▸ **What you will do**
Your copy should match the listing word for word, apart from the pictures, which are left out.

▸ **Source data**
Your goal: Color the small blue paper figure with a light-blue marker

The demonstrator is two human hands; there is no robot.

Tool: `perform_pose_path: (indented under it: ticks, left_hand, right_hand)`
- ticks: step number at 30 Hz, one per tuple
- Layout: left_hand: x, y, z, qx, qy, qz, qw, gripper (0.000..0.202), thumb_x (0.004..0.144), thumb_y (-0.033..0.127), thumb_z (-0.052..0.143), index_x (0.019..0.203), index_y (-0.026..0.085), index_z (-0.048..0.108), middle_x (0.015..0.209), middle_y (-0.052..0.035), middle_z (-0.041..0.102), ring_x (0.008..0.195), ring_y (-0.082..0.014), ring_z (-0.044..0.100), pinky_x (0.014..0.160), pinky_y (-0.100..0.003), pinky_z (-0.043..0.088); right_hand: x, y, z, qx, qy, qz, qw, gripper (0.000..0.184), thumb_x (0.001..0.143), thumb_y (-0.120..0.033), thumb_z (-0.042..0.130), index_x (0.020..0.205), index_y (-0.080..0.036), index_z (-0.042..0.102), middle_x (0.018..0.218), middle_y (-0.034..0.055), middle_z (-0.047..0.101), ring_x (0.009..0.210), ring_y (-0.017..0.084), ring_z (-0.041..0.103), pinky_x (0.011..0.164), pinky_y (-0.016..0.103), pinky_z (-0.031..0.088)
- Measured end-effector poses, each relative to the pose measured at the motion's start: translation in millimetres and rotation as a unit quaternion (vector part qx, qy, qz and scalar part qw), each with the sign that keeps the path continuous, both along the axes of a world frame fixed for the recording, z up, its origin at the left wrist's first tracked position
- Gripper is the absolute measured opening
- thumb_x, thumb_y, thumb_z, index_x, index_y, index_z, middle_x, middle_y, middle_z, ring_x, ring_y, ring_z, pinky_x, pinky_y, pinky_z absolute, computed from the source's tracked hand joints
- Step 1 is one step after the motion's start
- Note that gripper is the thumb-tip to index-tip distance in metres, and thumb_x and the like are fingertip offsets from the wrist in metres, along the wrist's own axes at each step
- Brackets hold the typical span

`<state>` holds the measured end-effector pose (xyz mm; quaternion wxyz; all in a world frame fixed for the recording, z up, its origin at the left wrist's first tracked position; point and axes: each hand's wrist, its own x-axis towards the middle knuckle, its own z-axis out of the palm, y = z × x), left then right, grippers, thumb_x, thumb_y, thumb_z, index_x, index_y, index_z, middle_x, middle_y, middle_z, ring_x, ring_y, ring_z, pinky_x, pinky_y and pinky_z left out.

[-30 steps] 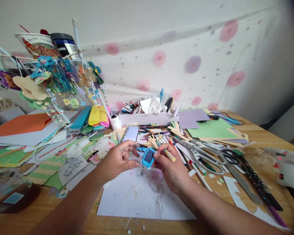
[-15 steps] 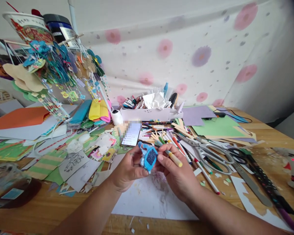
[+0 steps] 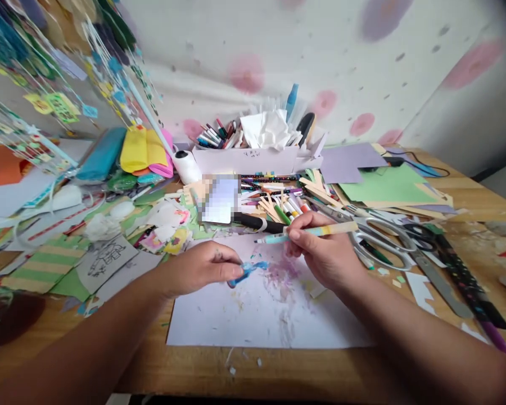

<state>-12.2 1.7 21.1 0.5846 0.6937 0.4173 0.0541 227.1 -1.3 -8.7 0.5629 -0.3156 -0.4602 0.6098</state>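
Pen (image 3: 320, 230) w/ pale-blue & yellow barrel is pinched in our R hand's (image 3: 329, 256) grip, tip pointing L; our L hand's (image 3: 204, 268) grip is closed on a small blue craft piece (image 3: 248, 272), over stained white paper (image 3: 236, 326) on the counter (image 3: 202, 371). We can't tell if they touch.

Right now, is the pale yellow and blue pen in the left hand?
No, the right hand holds the pen, while the left hand pinches a small blue piece.
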Motion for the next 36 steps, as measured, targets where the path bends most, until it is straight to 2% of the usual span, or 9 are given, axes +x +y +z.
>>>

▸ **Response**
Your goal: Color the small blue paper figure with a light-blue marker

The demonstrator is two human hands; there is no robot.

Tool: `perform_pose_path: (indented under it: ticks, left_hand, right_hand)`
- ticks: step number at 30 Hz, one per tuple
- Layout: left_hand: x, y, z, qx, qy, qz, qw, gripper (0.000..0.202), thumb_x (0.004..0.144), thumb_y (-0.033..0.127), thumb_z (-0.052..0.143), index_x (0.019..0.203), index_y (-0.026..0.085), index_z (-0.048..0.108), middle_x (0.015..0.209), middle_y (-0.052..0.035), middle_z (-0.041..0.102), ring_x (0.008..0.195), ring_y (-0.082..0.014), ring_z (-0.044..0.100), pinky_x (0.014..0.160), pinky_y (-0.100..0.003), pinky_z (-0.043..0.088); right_hand: x, y, z, qx, qy, qz, qw, gripper (0.000..0.184), thumb_x (0.001..0.143), thumb_y (-0.120..0.033), thumb_z (-0.042..0.130), index_x (0.020..0.205), index_y (-0.080..0.036), index_z (-0.042..0.102), middle_x (0.018..0.218), middle_y (-0.034..0.055), middle_z (-0.047..0.101), ring_x (0.009..0.210), ring_y (-0.017..0.084), ring_z (-0.041..0.103), pinky_x (0.011..0.164), pinky_y (-0.016..0.103), pinky_z (-0.031..0.088)
- Measured end-effector poses, each relative to the pose measured at the motion's start: translation in millimetres and rotation as a unit quaternion (vector part qx, qy, qz and scalar part qw), each with the sign that keeps the path continuous, both along the axes of a world frame fixed for the recording, z up, its origin at the left wrist's first tracked position
- Gripper is the absolute measured opening
- thumb_x, thumb_y, thumb_z, index_x, index_y, index_z, middle_x, middle_y, middle_z, ring_x, ring_y, ring_z, pinky_x, pinky_y, pinky_z absolute, computed from the source's tracked hand joints
- Step 1 is one step after the motion's start
- Note that gripper is the thumb-tip to index-tip distance in metres, and thumb_x and the like are fingertip offsets from the wrist in metres, along the wrist's own axes at each step
- Brackets hold the typical span

`<state>` holds the measured end-effector pose (xyz mm; quaternion wxyz; all in a world frame fixed for the recording, z up, its origin at the left wrist's first tracked position; point and axes: each hand's wrist, its own x-axis towards the middle knuckle, its own z-axis out of the palm, y = z × x), left then right, grippers, thumb_x, thumb_y, thumb_z, index_x, index_y, index_z, middle_x, middle_y, middle_z, ring_x, ring_y, ring_z, pinky_x, pinky_y and pinky_z left out.

[-30 steps] 
[-15 steps] 
[+0 steps] 

<state>-12.2 1.7 21.1 0.5846 0.6937 0.4173 0.0541 227.1 -1.3 -8.7 0.5629 -0.3156 -0.4602 0.6098</state>
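Pen (image 3: 320, 230) w/ pale-blue & yellow barrel is pinched in our R hand's (image 3: 329, 256) grip, tip pointing L; our L hand's (image 3: 204, 268) grip is closed on a small blue craft piece (image 3: 248, 272), over stained white paper (image 3: 236, 326) on the counter (image 3: 202, 371). We can't tell if they touch.

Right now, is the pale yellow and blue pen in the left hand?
No, the right hand holds the pen, while the left hand pinches a small blue piece.
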Motion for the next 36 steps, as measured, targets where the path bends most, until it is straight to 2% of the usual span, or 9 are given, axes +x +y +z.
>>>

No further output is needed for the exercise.